In this pair of FH cases, a PCSK9 inhibitor was used in combination with statins and ezetimibe to intensify therapy and achieve therapeutic goals. Statins lead to up-regulation of LDLR by inhibiting intracellular cholesterol synthesis, whereas PCSK9 inhibitor can increase the number of LDLR by inhibiting the degradation of LDLR [35]. Therefore, the ability of PCSK9 inhibitor to reduce LDL-C is also closely related to the function of LDLR. In this study, when the proband’s elder sister used evolocumab alone, the LDL-C lowering effect was not significant. However, when combined with statin and ezetimibe, the LDL-C lowering effect was considerably improved. The possible explanation is evolocumab increase the number of LDLR, yet the function of LDLRs were defective. Statins upregulate LDLR, therefore their combination with evolocumab could further increase the number of LDLRs. This further increase in number could compensate for functional defects to a certain extent. This suggests that PCSK9 inhibitors combined with statins are particularly important for patients with HeFH.

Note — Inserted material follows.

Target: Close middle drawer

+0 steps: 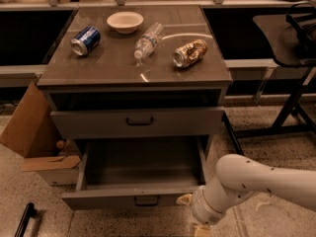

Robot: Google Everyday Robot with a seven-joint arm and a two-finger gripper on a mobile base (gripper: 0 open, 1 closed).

The effect of evolocumab on the LDL-P size has not been determined in the present study. It is reported that PCSK9 monoclonal antibody could reduce both smaller and larger LDL-P and appeared to be more effective in reducing larger LDL-P [36, 37]. The cholesterol content of LDL is positively correlated with the particle size. Therefore, PCSK9 inhibitors can reduce LDL-C more efficiently due to their characteristic of clearing large LDL-P.

Patients with FH have a much higher risk of premature ASCVD, but the clinical manifestations are heterogeneous. In current clinical practice in China, the combination of PCSK9 inhibitor, statins, ezetimibe, and lipoprotein apheresis is an effective strategy to effectively reduce the LDL-C levels in patients with FH of severe clinical phenotype. Male sex was the main risk factor for different clinical outcomes in this pair of FH cases, and the smaller LDL-P size might be the potential mechanism. Therefore, this suggests further studies are warranted regarding the relationship between particle size and cardiovascular events. Additionally, finding new predictors of cardiovascular events in patients with or without FH would be helpful.